Either we shall be back in these lines by nine o'clock, or—"
"Or we will go after you!" came the voice of "Captain Alden," with a little catch of anxiety not at all masculine. Something in the femininity of her promise stirred the Master's heart a second, but he dismissed it.
"Either we shall return by nine, or never," he said calmly.
"Let me go, then!" whispered Alden. "Go, in place of you! You are more needed than I. Without you all these men are lost. Without me—they would not miss me, sir!"
"I cannot argue that point with you, Captain. We start at once." He turned to Rrisa, and in Arabic said:
"The road we are about to take may lead thee to Paradise. A sand-adder, a scorpion, or a bullet may be the means. Dost thou stand firm with me?"
The Arab stretched out a thin, brown hand to him in the dark.
"Firm as my faith, Master!" he replied. "Both to help you, and to
destroy the beni kalb (dog-sons), I would pass through Al Araf, into
Eblis! What will be, must be. No man dieth except by permission of
Allah, according to what is written on the scrolls of the angel, Al
Sijil.
"I go with you, Master, where you go, were it to Jehannum! I swear that by the rising of the stars, which is a mighty oath. Tawakkàl al Allah!" (Place reliance on Allah!)
"By the rising of the stars!" repeated Leclair, also in Arabic. "I too am with you to the end, M'almé!"
The Master assured himself that his night-glasses with the megaphotic reflectors were in their case slung over his shoulder. He looked once more to his weapons, both ordinary and lethal, and likewise murmured:
"By the rising of the stars!"
Then said he crisply, while the fire-glow of Leclair's strongly inhaled cigarette threw a dim light on the tense lines of his wounded face:
"Come! Let us go!"
Leclair buried his cigarette in the warm earth.
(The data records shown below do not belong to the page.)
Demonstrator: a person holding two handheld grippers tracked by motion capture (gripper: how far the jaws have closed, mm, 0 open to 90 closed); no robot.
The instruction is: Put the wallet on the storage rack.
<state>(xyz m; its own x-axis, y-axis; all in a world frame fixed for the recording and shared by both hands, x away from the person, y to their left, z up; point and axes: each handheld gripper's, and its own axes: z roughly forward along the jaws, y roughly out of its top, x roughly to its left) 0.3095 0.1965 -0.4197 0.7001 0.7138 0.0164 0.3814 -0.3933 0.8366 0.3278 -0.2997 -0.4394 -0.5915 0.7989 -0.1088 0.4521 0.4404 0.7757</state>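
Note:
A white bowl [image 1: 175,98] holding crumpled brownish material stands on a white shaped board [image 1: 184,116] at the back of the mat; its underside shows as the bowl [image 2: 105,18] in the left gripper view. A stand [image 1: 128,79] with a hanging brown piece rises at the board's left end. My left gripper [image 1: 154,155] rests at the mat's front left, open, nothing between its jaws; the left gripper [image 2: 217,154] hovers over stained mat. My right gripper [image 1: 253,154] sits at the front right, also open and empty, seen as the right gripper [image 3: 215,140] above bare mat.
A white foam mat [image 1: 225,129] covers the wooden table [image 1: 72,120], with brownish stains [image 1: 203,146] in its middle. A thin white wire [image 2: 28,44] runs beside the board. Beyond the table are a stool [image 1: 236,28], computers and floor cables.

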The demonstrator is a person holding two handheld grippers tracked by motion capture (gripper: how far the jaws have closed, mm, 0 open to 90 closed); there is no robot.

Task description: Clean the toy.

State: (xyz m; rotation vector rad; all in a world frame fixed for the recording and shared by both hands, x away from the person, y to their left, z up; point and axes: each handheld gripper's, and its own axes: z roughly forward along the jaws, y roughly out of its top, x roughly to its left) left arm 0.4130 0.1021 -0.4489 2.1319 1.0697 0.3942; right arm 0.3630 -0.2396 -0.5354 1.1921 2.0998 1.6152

Rrisa caught up a handful of sand and flung it toward the unseen enemy, in memory of the decisive pebbles thrown by Mohammed at the Battle of Bedr, so great a victory for him.
Then he followed the Master and Leclair, with a whispered:
"Bismillah wa Allahu akbar![1]"
[Footnote 1: In the name of Allah, and Allah is greatest!]
Together, crawling on their bellies like dusty puff-adders of the
Sahara itself, the three companions in arms—American, French,
Arab—slid out of the shallow trench, and in the gloom were lost to
sight of the beleaguered Flying Legion.
Their mission of death, death to the Beni Harb or to themselves, had begun.